Investigators in Taiwan are on the lookout for two Russian nationals suspected of hacking into ATMs and stealing more than $2 million in cash. It is believed that the two crooks used a mobile phone to trigger 41 ATMs into dispensing large amounts of cash. The two men, despite their clandestine hacking, still managed to get themselves filmed on CCTV at the ATM locations.
The attack is part of a growing problem in Asia, where gangs of thieves are becoming more ingenious and more ambitious in stealing money from banks. In response a number of Taiwan’s largest financial institutions have frozen withdrawal services from around 1,000 ATMs of the same kind the thieves targeted, all of them supplied by Wincor Nixdorf. Around 4% of Taiwan’s 27,000-strong ATM network is affected. “So far we think it could have been done remotely, such as via a cellphone, laptop or hacked First Bank staff PC,” said Lin Cheng-hsien, a spokesperson for Taiwan’s Ministry of Justice Investigation Bureau.
First Bank itself has reported that $2.2 million was stolen from its ATMs in hacking hit-and-run attacks that occurred in both daylight and at night. Three different types of malware have been identified as the vectors for the attacks, each one causes an ATM to dispense cash on command.

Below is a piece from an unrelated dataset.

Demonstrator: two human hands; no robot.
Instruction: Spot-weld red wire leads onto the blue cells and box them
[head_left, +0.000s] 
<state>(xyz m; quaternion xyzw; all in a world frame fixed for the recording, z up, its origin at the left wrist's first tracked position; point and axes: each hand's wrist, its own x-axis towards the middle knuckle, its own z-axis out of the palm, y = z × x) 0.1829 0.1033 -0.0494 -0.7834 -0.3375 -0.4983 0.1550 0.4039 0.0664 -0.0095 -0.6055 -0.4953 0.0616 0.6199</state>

Wincor Nixdorf is aware of the heists, and a spokesperson said, “attacks follow a similar pattern, irrespective of their make or brand, and we as well as the banks are aware of them. The details of the attack are being examined by the police, banks as well as experts from Wincor Nixdorf. To support the local teams we have sent security experts.”
The case is the first in the country’s history.